В 1783 году Кант безоговорочно осудил самоубийство в своей книге “Основы учения о добродетели”. Цитирую: “Уничтожить в лице самого себя субъект морали — значит изгнать, насколько это зависит от тебя, мораль из этого мира”. Такой довод кажется наивным и почти патетичным в своей невинности, как это часто бывает у Канта; и всё же я думаю, что другого не существует. Ничто не может удержать нас в этой жизни, кроме чувства долга. Конкретно говоря, если хочешь обзавестись этим чувством на практике, сделай так, чтобы чье-то счастье зависело от твоего существования: можешь взять на воспитание ребенка или, на худой конец, купить пуделя.
Не мог бы ты разъяснить нам ту социологическую теорию, что, помимо борьбы за социальное преуспеяние, присущей капитализму, в мире происходит и другая, более коварная, и жестокая борьба — борьба полов?

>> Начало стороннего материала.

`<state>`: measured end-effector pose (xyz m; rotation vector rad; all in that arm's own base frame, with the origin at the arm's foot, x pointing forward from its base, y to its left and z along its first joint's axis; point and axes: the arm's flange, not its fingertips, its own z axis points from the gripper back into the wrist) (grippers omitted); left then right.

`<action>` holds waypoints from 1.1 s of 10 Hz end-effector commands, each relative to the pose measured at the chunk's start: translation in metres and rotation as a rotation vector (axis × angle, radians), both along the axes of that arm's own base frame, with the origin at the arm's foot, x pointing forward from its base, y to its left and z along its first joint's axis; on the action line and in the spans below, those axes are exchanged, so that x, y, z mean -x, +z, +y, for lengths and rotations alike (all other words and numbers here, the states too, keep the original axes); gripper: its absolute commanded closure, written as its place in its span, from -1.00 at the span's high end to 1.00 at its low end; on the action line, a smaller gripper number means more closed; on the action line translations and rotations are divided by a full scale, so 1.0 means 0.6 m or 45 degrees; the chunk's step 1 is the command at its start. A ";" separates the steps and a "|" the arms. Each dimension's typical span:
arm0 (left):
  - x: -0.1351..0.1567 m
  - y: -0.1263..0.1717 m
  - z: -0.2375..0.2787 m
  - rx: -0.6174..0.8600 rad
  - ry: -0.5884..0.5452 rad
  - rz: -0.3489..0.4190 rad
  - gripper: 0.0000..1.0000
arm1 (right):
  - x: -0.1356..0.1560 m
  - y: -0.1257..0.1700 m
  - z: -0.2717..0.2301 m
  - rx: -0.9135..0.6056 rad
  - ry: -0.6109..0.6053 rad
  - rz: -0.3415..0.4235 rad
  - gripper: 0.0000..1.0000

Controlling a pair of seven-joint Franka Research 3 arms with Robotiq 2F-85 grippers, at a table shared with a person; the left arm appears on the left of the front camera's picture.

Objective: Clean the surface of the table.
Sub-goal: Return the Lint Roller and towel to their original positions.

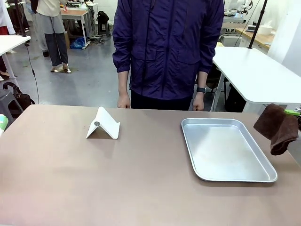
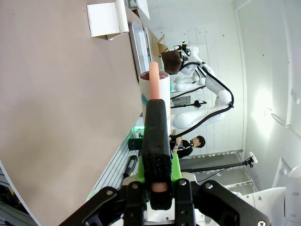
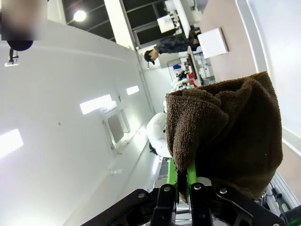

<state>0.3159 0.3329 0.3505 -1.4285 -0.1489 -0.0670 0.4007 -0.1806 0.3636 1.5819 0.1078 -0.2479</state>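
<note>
Starting on my left: my left jaws are clamped shut on a black foam-gripped handle [image 2: 156, 141] with a pinkish rod running up to a white cylinder [image 2: 154, 87]. I honestly can't tell what the tool is, maybe some kind of roller. The bench [image 1: 141, 188] is the thing I'm meant to clean. It's the big greyish-brown top filling the front view, with its long axis running left to right in front of me. In the left wrist view it lies off to one side of that tool rather than under it. On the left half there's only a white folded stand [image 1: 103, 125], set toward the far side with plenty of bare top around it. A person stands at the far edge, one hand [image 1: 123, 100] and the other hand [image 1: 198, 101] hanging just by that edge. The right half carries a silver tray [image 1: 228, 149], its right rim close to the bench's right edge. My right jaws are pinched shut on a brown cloth [image 1: 277, 128], which hangs in the air at that right edge beside the tray's far corner, not touching the top. I can't tell if it's over the bench or just past it. So the bench lies left of and below the cloth, and the tray sits between the cloth and the open room. I reckon the wipe has to come in leftward and down past the tray's rim — the widest clear stretch is the middle and the whole near strip.
</note>
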 end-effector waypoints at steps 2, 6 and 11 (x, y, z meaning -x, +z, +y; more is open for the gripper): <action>0.004 0.007 -0.006 0.009 0.022 -0.001 -0.55 | 0.000 0.015 0.001 0.004 0.018 0.007 -0.83; 0.004 0.007 -0.006 0.009 0.022 -0.001 -0.55 | 0.000 0.015 0.001 0.004 0.018 0.007 -0.83; -0.049 0.128 -0.093 -0.115 -0.072 0.031 -0.55 | -0.019 0.062 0.102 0.099 0.079 -0.073 -0.83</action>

Это очень просто. У животных и в человеческих сообществах есть разные системы иерархии, в основе которых может лежать происхождение (аристократическая система) или же богатство, красота, физическая сила, ум, талант… Но все эти системы кажутся мне равно заслуживающими презрения, и я их отвергаю. Я признаю единственное превосходство — доброту. В наши дни мы живем и действуем внутри системы, имеющей два измерения: эротическую привлекательность и деньги. Из этого проистекает все остальное, счастье и несчастье. По-моему, это даже не теория; мы живем в очень простом обществе, и нескольких фраз вполне достаточно, чтобы дать о нем полное представление.